You’re having trouble managing an existing mental health problem.

We all go through periods of time where things are easier to manage, and through times where it becomes increasingly difficult to manage. It could be that you have a preexisting mental health diagnosis, and have found that symptoms relating to your diagnosis have become more frequent and have been interrupting your daily life. This may be a sign that seeking therapy is the next step to take as part of your healing journey. Perhaps there have been recent changes that have triggered a mental health relapse, or maybe you did not feel ready to discuss and explore your difficulties previously. In these circumstances, therapy can offer a structured environment where you can gain more insight into your challenges and find strategies to manage or alleviate symptoms, so that you can regain confidence in yourself.
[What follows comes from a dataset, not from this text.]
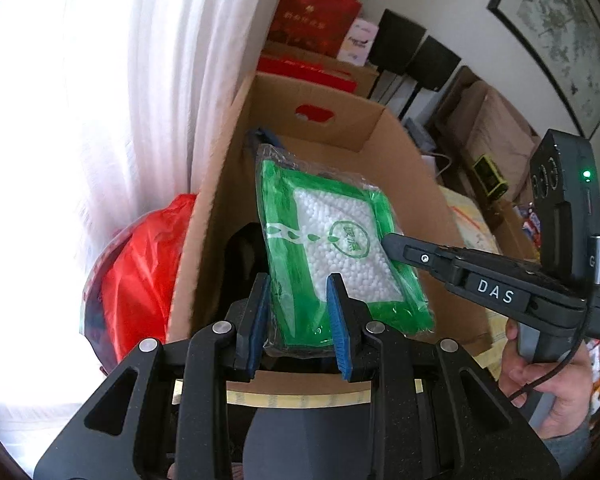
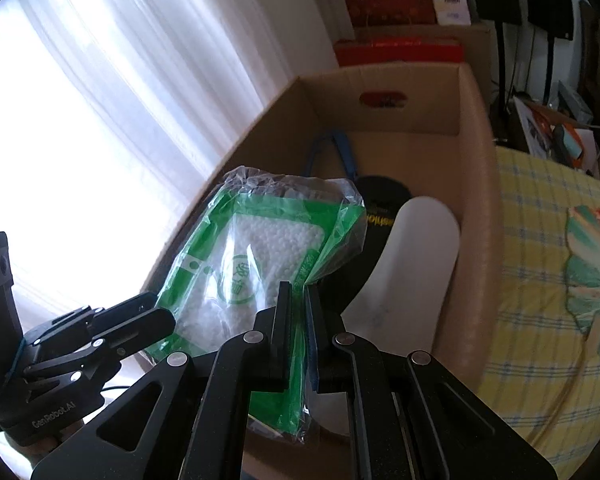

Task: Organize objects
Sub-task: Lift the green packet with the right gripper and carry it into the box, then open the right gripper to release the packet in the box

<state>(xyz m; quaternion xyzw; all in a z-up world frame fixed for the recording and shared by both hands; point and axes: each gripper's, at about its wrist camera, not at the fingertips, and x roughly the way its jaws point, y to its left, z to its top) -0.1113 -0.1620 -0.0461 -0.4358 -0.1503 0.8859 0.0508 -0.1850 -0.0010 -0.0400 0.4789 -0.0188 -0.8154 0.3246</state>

If any of the above resonated with you, and you have started to question whether therapy is “right for you”, this might be the first step towards realising that it could be beneficial. Ultimately, going to therapy is a personal decision, and there are many different reasons why people seek therapy. It does not mean you’re “weak” or “broken”. It can be used for anyone to wants to better understand themselves, cope with life’s challenges, or improve their psychological well-being. There’s no wrong time to seek support. However, I appreciate that taking that first step to reach out may feel challenging.

The act of going to therapy is an active role you would be taking to look after your psychological health, just like you would seek advice from a nurse or doctor to take care of a physical illness. If you are feeling unsure, there is no harm in reaching out to a mental health professional for an initial consultation. Therapy is a valuable mental health resource for you to use.